◆ Assignment
Once the line holding "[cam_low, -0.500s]" is found in the entries below, transcribe exactly every line up to and including the one holding "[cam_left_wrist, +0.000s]", but leave out the pictures.

◆ Supplied data
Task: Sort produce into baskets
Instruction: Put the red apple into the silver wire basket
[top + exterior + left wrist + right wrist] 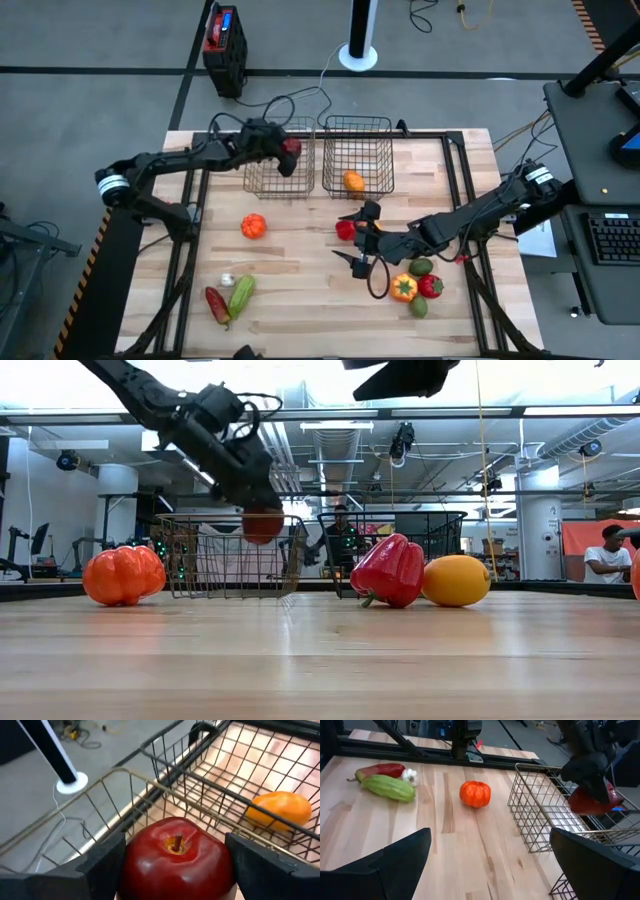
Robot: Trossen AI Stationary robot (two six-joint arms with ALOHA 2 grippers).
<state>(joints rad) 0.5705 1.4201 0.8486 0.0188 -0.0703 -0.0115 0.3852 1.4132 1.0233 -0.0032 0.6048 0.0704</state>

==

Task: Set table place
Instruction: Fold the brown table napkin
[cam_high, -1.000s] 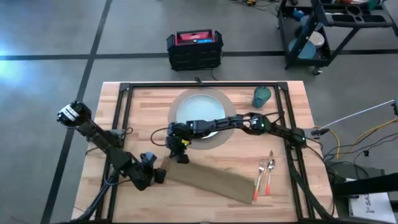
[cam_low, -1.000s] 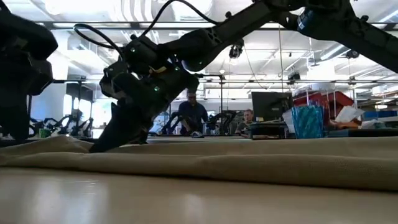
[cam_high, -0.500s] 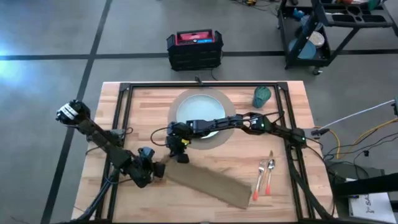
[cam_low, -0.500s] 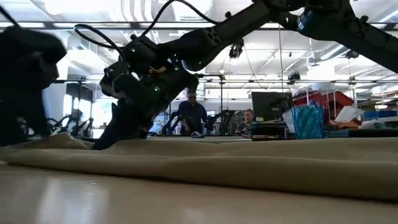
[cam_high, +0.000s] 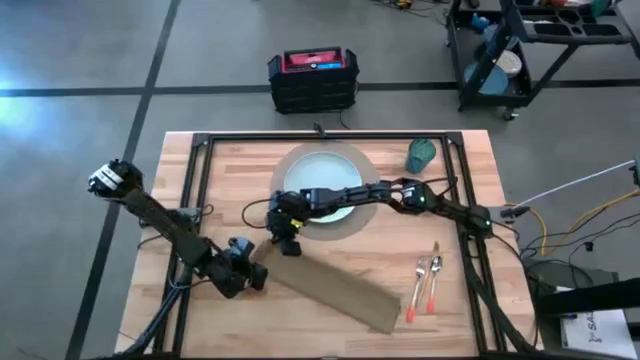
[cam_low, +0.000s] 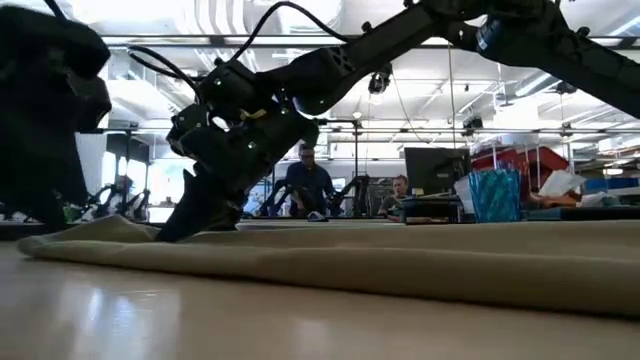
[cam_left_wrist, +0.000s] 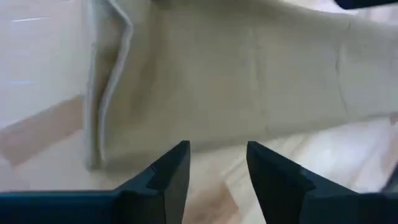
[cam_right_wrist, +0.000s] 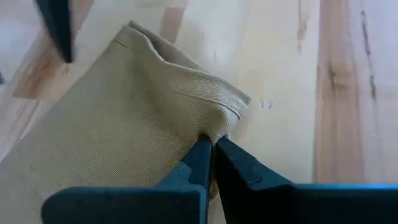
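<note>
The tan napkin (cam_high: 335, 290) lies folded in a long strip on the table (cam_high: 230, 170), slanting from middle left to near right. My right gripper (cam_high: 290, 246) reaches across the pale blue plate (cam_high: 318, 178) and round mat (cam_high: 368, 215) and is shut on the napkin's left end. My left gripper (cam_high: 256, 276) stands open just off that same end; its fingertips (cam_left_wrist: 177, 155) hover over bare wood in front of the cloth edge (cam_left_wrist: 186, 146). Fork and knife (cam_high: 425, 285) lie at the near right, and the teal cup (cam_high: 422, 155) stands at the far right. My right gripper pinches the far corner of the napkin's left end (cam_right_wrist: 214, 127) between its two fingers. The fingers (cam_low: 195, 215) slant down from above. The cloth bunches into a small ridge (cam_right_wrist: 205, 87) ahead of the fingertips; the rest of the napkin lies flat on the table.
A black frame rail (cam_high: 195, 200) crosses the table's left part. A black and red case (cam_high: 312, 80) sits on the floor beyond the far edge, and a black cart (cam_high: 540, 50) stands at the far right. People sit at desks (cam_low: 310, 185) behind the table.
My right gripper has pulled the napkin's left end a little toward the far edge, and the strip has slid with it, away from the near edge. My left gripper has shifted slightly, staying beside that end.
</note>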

◆ Written solution
[cam_low, -0.500s] 
[cam_high, +0.000s] 
[cam_low, +0.000s] 
[cam_left_wrist, +0.000s] 

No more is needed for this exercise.